Given that January’s figures put us back on INFLATION WATCH in America, this week’s releases of February’s Consumer Price Index and Producer Price Index were eyed to see if those higher numbers from January would continue, which could drive the Federal Reserve to keep raising interest rates throughout the first half of 2023.
First up was the CPI,
and it leveled off from the January increase that alarmed many on Wall Street.
The Consumer Price Index (CPI) revealed headline inflation rose 0.4% over last month and 6% over the prior year in February, a slowdown from January's 0.5% month-over-month increase and 6.4% annual gain. Both measures were in-line with economist expectations, according to data from Bloomberg.
The 6% jump in inflation marks the slowest annual increase in consumer prices since September 2021.
"Core" inflation, which strips out the more volatile costs of food and energy, rose 0.5% over the prior month in February and 5.5% over last year, marking the smallest 12-month increase since December 2021. Economists had estimated "core" inflation would rise 0.4% on a month-over-month basis and increase 5.5% compared to February 2022.
You can see the steady decline in the 12-month price change since inflation peaked in June.
And then going inside that 0.4% increase in CPI, I see positive trends.

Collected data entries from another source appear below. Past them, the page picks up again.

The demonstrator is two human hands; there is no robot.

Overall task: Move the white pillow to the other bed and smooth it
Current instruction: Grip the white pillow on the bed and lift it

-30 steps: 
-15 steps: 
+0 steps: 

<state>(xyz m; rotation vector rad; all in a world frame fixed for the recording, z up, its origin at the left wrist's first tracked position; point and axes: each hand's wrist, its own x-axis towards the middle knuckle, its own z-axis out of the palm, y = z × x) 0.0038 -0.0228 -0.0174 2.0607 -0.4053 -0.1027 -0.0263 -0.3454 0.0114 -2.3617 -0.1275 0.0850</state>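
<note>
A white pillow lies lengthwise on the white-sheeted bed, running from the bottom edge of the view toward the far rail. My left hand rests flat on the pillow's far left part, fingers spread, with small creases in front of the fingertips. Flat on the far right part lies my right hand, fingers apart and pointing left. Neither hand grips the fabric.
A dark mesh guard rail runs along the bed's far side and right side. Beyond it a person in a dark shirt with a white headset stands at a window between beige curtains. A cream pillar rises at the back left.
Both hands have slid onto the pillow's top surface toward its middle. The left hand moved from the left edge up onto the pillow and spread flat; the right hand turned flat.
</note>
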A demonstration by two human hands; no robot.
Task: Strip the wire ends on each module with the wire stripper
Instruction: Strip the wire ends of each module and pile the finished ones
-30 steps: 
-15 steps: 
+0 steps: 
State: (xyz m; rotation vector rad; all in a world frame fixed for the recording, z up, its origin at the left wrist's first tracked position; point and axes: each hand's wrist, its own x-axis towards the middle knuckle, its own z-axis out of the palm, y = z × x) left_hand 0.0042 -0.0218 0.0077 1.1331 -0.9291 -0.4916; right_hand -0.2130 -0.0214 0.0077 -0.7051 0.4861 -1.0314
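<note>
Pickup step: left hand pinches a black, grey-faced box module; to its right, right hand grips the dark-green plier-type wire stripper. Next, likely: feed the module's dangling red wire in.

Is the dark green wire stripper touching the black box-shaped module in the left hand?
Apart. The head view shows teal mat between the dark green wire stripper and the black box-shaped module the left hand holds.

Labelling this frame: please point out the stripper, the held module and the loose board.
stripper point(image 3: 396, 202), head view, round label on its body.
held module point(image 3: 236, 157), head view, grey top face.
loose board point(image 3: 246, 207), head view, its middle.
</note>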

February’s 0.3% increase in “food at home” was the smallest since May 2021, with fresh fruits and vegetables going down, and egg prices starting to come back toward earth with a February fall of 6.7%.
The “core” increase of 0.5% also is misleading, as much of that is due to the shelter category, and Investopedia is among those
who remind us that higher “shelter” costs (reflected in a measure called Owners’ Equivalent Rent, or OER) aren’t necessarily higher costs for people in the real world.
For most goods and services, the process of recording prices is relatively simple: The bureau sends someone to a store, or calls a business, to see what they are charging for a bag of rice or to send a plumber out to repair a leaky faucet. Recording housing prices isn't as straightforward. The bureau measures actual rental rates for houses, and, using that data, estimates how much owner-occupied houses would rent for if they were put on the market.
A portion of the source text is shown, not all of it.